What if the PLO were Islamists?

The Palestinian Liberation Organization were, for the most part, a secular organization that sought the creation of a Palestinian state after the 1948 war.

But what if it had been founded as a strictly Islamist organization instead? (Mirroring some of the radical groups we see today.)

What effect would this have on its effectiveness in the ensuring conflicts its had with Israel from 1964 to Now?
 
The Palestinian Liberation Organization were, for the most part, a secular organization that sought the creation of a Palestinian state after the 1948 war.

But what if it had been founded as a strictly Islamist organization instead? (Mirroring some of the radical groups we see today.)

What effect would this have on its effectiveness in the ensuring conflicts its had with Israel from 1964 to Now?

It might make them less amicable to the other international left-wing guerilla movements that they allied with IOTL. Baader-Meinhof and the Japanese Red Army, for example.

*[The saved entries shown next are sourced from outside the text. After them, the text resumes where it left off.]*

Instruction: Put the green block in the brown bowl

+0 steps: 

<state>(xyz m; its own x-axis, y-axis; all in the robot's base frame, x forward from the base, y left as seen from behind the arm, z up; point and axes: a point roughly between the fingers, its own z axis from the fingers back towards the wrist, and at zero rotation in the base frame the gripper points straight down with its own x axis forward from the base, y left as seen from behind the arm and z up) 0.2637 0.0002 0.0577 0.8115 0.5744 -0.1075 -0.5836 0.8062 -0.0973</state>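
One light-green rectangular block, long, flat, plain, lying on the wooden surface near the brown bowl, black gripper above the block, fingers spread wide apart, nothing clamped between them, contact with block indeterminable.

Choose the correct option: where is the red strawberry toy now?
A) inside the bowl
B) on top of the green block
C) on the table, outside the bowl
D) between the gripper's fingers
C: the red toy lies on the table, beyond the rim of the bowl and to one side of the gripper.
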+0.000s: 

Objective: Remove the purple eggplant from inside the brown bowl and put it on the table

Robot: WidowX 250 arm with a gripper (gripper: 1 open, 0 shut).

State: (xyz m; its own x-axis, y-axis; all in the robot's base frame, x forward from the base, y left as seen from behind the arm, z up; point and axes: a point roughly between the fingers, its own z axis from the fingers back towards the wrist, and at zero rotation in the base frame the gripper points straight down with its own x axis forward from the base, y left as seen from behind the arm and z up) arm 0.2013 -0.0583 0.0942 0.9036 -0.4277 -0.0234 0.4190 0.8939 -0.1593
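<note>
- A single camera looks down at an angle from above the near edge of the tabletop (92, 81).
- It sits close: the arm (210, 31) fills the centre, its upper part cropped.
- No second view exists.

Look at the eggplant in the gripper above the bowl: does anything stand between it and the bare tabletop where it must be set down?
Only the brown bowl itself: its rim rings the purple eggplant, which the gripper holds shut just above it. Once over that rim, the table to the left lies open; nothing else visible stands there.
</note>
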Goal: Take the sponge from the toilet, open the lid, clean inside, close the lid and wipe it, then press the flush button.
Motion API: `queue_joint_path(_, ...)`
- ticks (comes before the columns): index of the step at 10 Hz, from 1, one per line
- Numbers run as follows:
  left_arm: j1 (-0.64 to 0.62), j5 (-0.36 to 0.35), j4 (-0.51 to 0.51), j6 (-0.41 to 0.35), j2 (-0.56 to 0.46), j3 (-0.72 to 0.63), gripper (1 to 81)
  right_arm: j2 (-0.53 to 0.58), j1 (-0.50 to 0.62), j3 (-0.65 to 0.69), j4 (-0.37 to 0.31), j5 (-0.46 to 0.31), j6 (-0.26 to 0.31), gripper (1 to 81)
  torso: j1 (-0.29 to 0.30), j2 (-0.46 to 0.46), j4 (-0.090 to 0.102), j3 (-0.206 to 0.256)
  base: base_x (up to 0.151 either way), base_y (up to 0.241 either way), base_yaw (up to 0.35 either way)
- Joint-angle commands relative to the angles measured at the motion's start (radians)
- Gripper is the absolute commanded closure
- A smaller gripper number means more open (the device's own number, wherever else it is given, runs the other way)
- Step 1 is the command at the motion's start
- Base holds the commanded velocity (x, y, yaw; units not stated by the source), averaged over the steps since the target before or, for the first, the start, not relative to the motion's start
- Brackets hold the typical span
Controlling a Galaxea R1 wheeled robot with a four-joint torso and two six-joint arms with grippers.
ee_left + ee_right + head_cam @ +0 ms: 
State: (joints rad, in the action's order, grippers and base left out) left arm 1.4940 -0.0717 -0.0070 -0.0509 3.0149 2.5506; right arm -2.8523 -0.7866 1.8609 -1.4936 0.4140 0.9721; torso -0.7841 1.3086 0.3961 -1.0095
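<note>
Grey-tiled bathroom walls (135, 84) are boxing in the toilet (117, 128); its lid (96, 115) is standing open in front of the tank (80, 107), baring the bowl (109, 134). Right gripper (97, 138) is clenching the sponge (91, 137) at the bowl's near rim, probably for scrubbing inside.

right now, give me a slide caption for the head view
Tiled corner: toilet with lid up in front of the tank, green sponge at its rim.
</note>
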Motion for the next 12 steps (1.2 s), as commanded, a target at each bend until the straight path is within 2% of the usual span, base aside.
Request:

There's a scene in the German movie about Baader-Meinhof where some members of the gang, mixed gender, go to train at a Palestinian camp, and outrage their hosts by sunbathing topless in public. You could probably expect more such cultural clashes if the PLO were outright Islamist. Actually, the European leftists probably wouldn't even hook up with the PLO at all, much less go to one of their camps.

Then again, devoutly Catholic Irish-Americans had no problem sending money to the Marxist IRA. Though they weren't actually going to Belfast and sitting around the war room listening to debates about class warfare.
 
Also, an Islamist PLO would alienate Christian Palestinians, who were a small but significant part of the Palestinian movement, especially among the diaspora.
 
my suspicion is that we would end up with a People's Front of Judea with it being one in a number of related groups against Israel but unable to agree on much else, instead of the Umbrella-type secular movement that PLO was.
 

CalBear

Moderator
Donor
Monthly Donor
Internationally it would be seen much less favorably. Making itself a purely religious based movement would deaden any sense of legitimacy that it achieved outside of the Middle East.

Had it persisted of course, post 9/11, the movement would have become a Category A target for the U.S. If the Palestinian movement thinks it is facing an implacable overpowered opponent in the IDF, it has no idea how bad things could be if Uncle Sugar came a callin'.
 

Ryan

Donor
Then again, devoutly Catholic Irish-Americans had no problem sending money to the Marxist IRA.

wasn't the main thing with plastic paddies that they didn't actually know anything about the situation in Ireland? they all thought that the northern Irish wanted to part of the republic but the evil imperialist English occupied them and kept them in the UK against their will.
 
wasn't the main thing with plastic paddies that they didn't actually know anything about the situation in Ireland? they all thought that the northern Irish wanted to part of the republic but the evil imperialist English occupied them and kept them in the UK against their will.

Well, in fairness, Sinn Fein, which supported the IRA, is now garnering over a quarter of the vote for Northern Ireland Assembly, somewhat negating the old British apologist line that "No one supports the IRA except Irish-Americans."

But yeah, that's still nowhere near the overwhelming majority that the Too Ra Loo Ra Loo crowd in Boston and New York were probably envisioning.